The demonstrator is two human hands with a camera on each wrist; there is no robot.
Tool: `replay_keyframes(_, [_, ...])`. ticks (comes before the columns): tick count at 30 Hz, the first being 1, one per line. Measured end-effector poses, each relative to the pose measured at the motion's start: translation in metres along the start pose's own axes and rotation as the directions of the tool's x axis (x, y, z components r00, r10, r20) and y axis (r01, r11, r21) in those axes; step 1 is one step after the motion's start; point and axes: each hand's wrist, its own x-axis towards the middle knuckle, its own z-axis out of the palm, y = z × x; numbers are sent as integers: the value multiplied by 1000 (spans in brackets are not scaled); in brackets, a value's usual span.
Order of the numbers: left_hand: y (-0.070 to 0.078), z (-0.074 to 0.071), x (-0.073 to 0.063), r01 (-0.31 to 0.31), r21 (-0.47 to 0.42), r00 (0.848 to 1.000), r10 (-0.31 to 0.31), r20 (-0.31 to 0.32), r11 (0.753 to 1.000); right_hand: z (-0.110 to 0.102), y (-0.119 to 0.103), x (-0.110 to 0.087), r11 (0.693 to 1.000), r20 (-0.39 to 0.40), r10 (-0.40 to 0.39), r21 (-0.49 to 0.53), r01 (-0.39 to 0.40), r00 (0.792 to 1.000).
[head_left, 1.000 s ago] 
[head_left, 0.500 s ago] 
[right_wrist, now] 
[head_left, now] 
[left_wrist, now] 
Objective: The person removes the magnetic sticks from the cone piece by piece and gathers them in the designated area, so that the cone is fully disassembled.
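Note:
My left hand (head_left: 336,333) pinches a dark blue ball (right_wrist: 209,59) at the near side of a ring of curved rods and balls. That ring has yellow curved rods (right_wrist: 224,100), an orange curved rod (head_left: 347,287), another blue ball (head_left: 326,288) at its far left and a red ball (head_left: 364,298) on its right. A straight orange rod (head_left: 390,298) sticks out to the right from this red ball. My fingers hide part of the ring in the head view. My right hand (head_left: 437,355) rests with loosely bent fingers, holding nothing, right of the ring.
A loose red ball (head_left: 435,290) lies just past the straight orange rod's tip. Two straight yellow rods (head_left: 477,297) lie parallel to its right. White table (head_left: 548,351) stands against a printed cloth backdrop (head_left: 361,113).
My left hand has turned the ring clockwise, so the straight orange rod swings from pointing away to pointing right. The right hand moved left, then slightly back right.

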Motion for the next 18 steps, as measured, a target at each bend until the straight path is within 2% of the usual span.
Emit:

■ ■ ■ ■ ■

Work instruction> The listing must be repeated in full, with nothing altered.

Output>
The demonstrator is two human hands with a camera on each wrist; there is no robot.
Tool: `replay_keyframes(_, [_, ...])`. ticks (comes before the columns): tick count at 30 Hz, the first being 1, one per line. Measured end-effector poses, each relative to the pose measured at the motion's start: translation in metres along the start pose's own axes and rotation as the directions of the tool's x axis (x, y, z components r00, r10, r20) and y axis (r01, r11, r21) in those axes; step 1 is one step after the motion's start; point and axes: each hand's wrist, its own x-axis towards the middle knuckle, its own z-axis out of the palm, y = z × x; numbers are sent as integers: the value multiplied by 1000 (spans in brackets are not scaled); in brackets, a value's usual span.
Order of the numbers: left_hand: y (-0.070 to 0.078), z (-0.074 to 0.071), x (-0.073 to 0.063), r01 (-0.31 to 0.31), r21 (-0.47 to 0.42), r00 (0.848 to 1.000), r10 (-0.31 to 0.31), r20 (-0.31 to 0.32), r11 (0.753 to 1.000); right_hand: z (-0.110 to 0.102), y (-0.119 to 0.103), x (-0.110 to 0.087), r11 (0.693 to 1.000), r20 (-0.39 to 0.40), r10 (-0.40 to 0.39), r21 (-0.49 to 0.53), r01 (-0.39 to 0.40), r00 (0.792 to 1.000).
[head_left, 1.000 s ago] 
[head_left, 0.500 s ago] 
[right_wrist, now] 
[head_left, now] 
[left_wrist, now] 
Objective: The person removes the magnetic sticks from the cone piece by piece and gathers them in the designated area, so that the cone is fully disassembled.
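Note:
My left hand (head_left: 336,333) pinches a dark blue ball (right_wrist: 209,59) at the near side of a ring of curved rods and balls. That ring has yellow curved rods (right_wrist: 224,100), an orange curved rod (head_left: 347,287), another blue ball (head_left: 326,288) at its far left and a red ball (head_left: 364,298) on its right. A straight orange rod (head_left: 390,298) sticks out to the right from this red ball. My fingers hide part of the ring in the head view. My right hand (head_left: 437,355) rests with loosely bent fingers, holding nothing, right of the ring.
A loose red ball (head_left: 435,290) lies just past the straight orange rod's tip. Two straight yellow rods (head_left: 477,297) lie parallel to its right. White table (head_left: 548,351) stands against a printed cloth backdrop (head_left: 361,113).
My left hand has turned the ring clockwise, so the straight orange rod swings from pointing away to pointing right. The right hand moved left, then slightly back right.
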
Motion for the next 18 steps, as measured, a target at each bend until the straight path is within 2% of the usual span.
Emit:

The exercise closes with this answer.